Chuck’s Place: Parallel Lives, the Maze, and the Ego Self

The Big Bang

In the beginning, so say the scientists, was the Big Bang, and the universe was born. In his seminal piece, The Trauma of Birth (1924), Otto Rank describes the Big Bang experience of human birth and its psychological impact throughout the life cycle.

On a soul level, many have retrieved their journeys through infinity; their lives lived before the big bang birth into their current lives in this world. These soul retrievals point to a parallel life, a soul of many lives that gives birth to the Self of this life.

The decision as to what life to be born into is made at that soul level, as part of that soul’s evolving journey and needs in infinity. Some have called this process Karma.

For most of us, the big bang experience of our birth trauma into the life we are in is a shock that severs us from the knowing of our soul and our many lives previously lived. We are born into a maze with huge walls that seal off the memory of prior life and our connection to our greater soul that continues to live in tandem with the self we become in this world.

A hint of previous lives

We are here on a mission, and that mission requires a blank slate maze-of-unknowing. A maze is a definite, constrained life: a family, a culture, a set of circumstances, a world within which to encounter specific challenges, and a world within which to develop an identity, a sense of self, an Ego—a point of consciousness.

That ego will become our working definition of who we are and also our engine to accomplish our mission in this world, that is: the reason we came here, the reason we were born into the circumstances we arrived into.

Had we the full awareness of our greater soul coming into this life, our mission would be compromised. We’d be unable to fully inhabit the role we need to experience in taking on the challenge of this life. However, the ego does, in its separated state from its greater soul, experience a deep underlying sense of insecurity and separation anxiety. The ego retains an awareness of its orphan state and part of its mission in this world is to reunite with its true birth parent, its greater soul.

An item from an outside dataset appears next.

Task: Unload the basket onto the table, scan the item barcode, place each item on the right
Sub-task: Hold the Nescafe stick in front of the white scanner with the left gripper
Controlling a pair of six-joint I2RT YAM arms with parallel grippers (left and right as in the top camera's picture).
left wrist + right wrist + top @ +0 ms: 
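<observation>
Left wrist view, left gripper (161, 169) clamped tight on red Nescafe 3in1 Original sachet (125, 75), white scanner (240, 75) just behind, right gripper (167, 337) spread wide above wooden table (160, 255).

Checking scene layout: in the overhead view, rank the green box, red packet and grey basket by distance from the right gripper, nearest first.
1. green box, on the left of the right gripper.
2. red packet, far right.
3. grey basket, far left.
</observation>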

The circumstances we are born into

Life for the ego is a fragmented self in a fragmented world—life in a maze—a neatly constructed world, but only a fragment of life at large.

Traumas beyond birth continue the fragmentation of ego self into Ego States. Ego states are separate senses of self that coexist and live in tandem—parallel lives in tandem, parallel lives within the ego’s life in this world.

Ego states may be hidden from or known to each other. Some ego states remain largely in the closet, holding frightening traumatic memories. Some ego states suffer arrested development, child states necessarily pushed aside or denied for adaptive reasons. We discover and live the parallel lives of our ego states in our symptoms—i.e.: ailments, diseases—hinting at and suggesting the truths of our parallel lives. We discover and live the parallel lives of our ego states in our mood states—i.e.: depression, elation, hope, hopelessness, fear, etc. We also discover our ego states in obsessive projections—those we are drawn to in admiration or those we abhor. Somewhere in those projections are the mirrors to our unknown, unloved, or forgotten ego states. We also discover our ego states and our connection to our greater soul in dreams, active imagination, and synchronistic phenomena.

Parallel lives

If we can suspend our rational judgments and explore the characters and messages of dreams, synchronicities, and other psychic phenomena, we begin to step outside the maze of our narrow selves and access the fullness and resource of all that we truly are.

This is the process of integration that unites the fragments of this life and potentially the fragments of all lives lived—our greater soul—within this life. This is a mighty task though, as it asks us to truly take in the Big Bang realization of all that we are: We are much more than our orphan ego clings to in its neatly defined maze.

Though the knocking down of the walls of our mazes may shatter our “known” selves, it is not without its rewards. We discover a-maze-ing resources and a life of magic now freed for fulfillment beyond the maze, a once needed but now much too small home.

Out of the many become one: Parallel lives united, beyond the maze, continue the soul’s journey in infinity.